Feature parity is total between these two cards. Both support DirectX 12 Ultimate — the current gold standard for PC gaming, enabling hardware-accelerated ray tracing, mesh shaders, and variable rate shading in supported titles. Ray tracing support is confirmed for both, and while AMD's implementation has historically trailed Nvidia's in raw performance, the availability of FSR 4 on both cards is a meaningful counterweight: AMD's latest upscaling generation brings significantly improved image reconstruction that can recover frame rates lost to ray tracing overhead.

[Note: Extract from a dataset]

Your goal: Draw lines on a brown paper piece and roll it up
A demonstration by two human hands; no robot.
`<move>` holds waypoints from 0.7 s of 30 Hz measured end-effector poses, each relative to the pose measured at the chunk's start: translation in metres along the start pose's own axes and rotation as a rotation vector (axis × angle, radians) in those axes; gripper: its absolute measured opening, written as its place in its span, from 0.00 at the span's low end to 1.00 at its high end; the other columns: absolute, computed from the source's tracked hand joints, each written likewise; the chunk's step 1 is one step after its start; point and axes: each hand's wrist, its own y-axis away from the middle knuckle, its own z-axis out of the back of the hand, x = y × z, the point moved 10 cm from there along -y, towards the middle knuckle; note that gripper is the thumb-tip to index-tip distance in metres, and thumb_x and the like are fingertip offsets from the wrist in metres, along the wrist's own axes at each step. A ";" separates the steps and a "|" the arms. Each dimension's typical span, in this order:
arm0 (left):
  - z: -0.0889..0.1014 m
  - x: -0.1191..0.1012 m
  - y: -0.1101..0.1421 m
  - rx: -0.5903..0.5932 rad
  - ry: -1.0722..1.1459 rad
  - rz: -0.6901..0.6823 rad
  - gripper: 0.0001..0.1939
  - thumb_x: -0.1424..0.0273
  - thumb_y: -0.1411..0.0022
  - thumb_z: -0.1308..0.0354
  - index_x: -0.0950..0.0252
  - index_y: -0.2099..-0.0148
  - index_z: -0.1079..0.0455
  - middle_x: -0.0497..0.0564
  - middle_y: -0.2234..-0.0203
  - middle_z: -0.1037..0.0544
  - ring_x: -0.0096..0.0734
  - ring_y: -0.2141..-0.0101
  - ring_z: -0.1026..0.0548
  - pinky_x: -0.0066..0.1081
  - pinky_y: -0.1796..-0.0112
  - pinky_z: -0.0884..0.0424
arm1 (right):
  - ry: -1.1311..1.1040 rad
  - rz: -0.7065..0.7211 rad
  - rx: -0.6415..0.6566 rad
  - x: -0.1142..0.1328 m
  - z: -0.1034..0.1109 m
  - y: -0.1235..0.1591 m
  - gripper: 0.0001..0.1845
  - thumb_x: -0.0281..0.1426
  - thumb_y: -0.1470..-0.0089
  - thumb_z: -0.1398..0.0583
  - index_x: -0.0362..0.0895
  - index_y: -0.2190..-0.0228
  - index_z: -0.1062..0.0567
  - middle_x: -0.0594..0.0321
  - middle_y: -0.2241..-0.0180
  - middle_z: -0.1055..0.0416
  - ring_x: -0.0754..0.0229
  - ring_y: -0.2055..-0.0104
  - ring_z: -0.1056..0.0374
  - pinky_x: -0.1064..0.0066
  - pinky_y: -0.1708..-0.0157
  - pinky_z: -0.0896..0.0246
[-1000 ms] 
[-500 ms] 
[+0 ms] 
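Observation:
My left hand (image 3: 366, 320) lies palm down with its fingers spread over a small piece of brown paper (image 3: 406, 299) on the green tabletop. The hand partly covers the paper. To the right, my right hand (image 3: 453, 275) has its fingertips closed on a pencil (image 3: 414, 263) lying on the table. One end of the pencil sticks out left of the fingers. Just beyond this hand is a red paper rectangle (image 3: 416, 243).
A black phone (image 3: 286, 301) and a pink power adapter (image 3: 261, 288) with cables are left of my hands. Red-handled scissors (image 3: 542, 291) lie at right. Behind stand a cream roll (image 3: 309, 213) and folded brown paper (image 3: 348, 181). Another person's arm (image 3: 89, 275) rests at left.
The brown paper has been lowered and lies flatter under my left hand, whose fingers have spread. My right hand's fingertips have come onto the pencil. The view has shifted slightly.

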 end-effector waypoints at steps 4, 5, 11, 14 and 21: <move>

Notably, neither card supports DLSS, which is expected given these are AMD products — DLSS is Nvidia-exclusive. The absence of XeSS (XMX) is similarly unsurprising. FSR 4 is the relevant upscaling technology here, and its presence on both cards ensures users have access to a competitive, game-agnostic upscaling solution without any hardware distinction between the two. Both also support AMD SAM (Smart Access Memory), which allows a compatible AMD CPU to access the full VRAM pool, a feature that can yield measurable frame rate gains in CPU-bound scenarios when paired with the right platform.
Like the Memory group, this is a complete tie. Every software feature, API version, display output count, and platform technology is identical across both cards. Neither the Asus Prime nor the Gigabyte Gaming holds any feature-based advantage — this category offers no basis for differentiation between the two.